Extract

Several decades ago, when I was a medical student at a London teaching hospital, I learned the mysterious art of neurological examination. Lasting sometimes over an hour if performed in its entirety, the procedure, which was designed to carefully trace the operations of the voluntary and involuntary nervous systems as well as the coherence of cognitive functions, appeared to constitute the apotheosis of clinical skill. Within this neurological scheme, the patient tended to be obscured rather than revealed by the collective tools and interpretative powers of the clinician. After all, there was little that could be done for most neurological patients beyond delivering a simple diagnosis and a generally pessimistic prognosis. The aim of The Neurological Patient in History is to explore the history of such encounters between patients and doctors and the narrative and clinical techniques that bind them.

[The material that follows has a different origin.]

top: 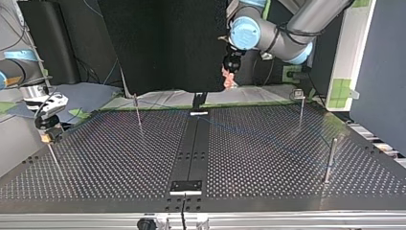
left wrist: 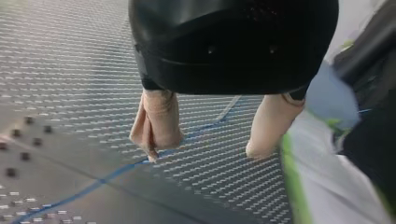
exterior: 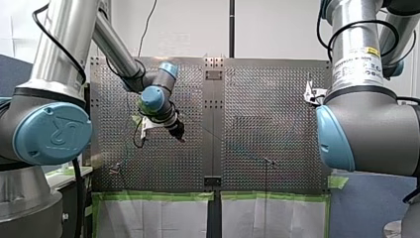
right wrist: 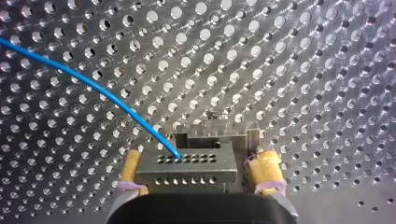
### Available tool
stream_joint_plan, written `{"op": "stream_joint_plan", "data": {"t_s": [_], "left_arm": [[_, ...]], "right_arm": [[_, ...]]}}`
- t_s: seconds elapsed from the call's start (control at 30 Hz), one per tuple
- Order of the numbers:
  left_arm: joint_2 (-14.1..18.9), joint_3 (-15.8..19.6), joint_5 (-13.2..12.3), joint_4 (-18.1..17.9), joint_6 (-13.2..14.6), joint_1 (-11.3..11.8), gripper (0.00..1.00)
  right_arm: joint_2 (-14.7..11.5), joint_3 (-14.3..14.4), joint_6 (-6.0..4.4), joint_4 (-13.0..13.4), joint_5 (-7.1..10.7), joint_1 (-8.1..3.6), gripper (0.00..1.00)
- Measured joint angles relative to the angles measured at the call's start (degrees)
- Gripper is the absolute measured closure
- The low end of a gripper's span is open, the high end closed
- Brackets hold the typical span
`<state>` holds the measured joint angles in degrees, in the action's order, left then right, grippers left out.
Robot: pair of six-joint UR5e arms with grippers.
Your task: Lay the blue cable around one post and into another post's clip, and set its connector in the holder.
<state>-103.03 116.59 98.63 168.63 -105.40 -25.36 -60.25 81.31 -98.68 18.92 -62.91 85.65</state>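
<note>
The thin blue cable (right wrist: 93, 88) runs over the perforated plate into a grey connector block (right wrist: 187, 163). The block sits against a small metal holder (right wrist: 215, 130). My right gripper (right wrist: 197, 170) is open, with its yellow pads (right wrist: 264, 168) standing on either side of the connector. In the top view my right gripper (top: 46, 136) is low at the plate's left edge. My left gripper (left wrist: 205, 151) hangs open above the plate, its beige fingers (left wrist: 156, 126) empty and the cable (left wrist: 112, 172) lying below them. It hovers at the far side in the top view (top: 230, 76).
Thin metal posts stand on the plate: one at the far left (top: 138, 112), one at the far right (top: 301, 105), one at the near right (top: 329, 160). Another slim post (top: 53, 158) stands just under my right gripper. A dark centre strip (top: 191, 153) splits the plate.
</note>
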Motion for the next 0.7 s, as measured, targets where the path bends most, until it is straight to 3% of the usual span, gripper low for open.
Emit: {"op": "stream_joint_plan", "data": {"t_s": [0.7], "left_arm": [[-0.62,12.1,1.79,-12.06,0.94,-0.12,0.0]], "right_arm": [[0.0,0.0,0.0,0.0,0.0,0.0,0.0]]}}
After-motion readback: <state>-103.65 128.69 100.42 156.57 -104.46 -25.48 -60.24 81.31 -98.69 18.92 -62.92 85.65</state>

The introduction offers a firm, if rather familiar, account of the place of patients in, or more often their absence from, histories of medicine. Given the recurring focus on the “construction” of the neurological patient throughout the volume, a clearer discussion of the methodological value of the concept as an enduring thread through the various analyses would have helped. The major part of the volume is neatly structured into pairs of chapters that explore accounts of neurological disease from the perspectives of doctors, patients, and their families; the courts; and patient groups. In the concluding section, two scholars reflect on historians' constructions of the neurological patient. Overall, the collection offers a satisfyingly eclectic, if sometimes fragmented, account of how patients have been diagnosed and treated and how they have experienced health and illness during the last one hundred and fifty years.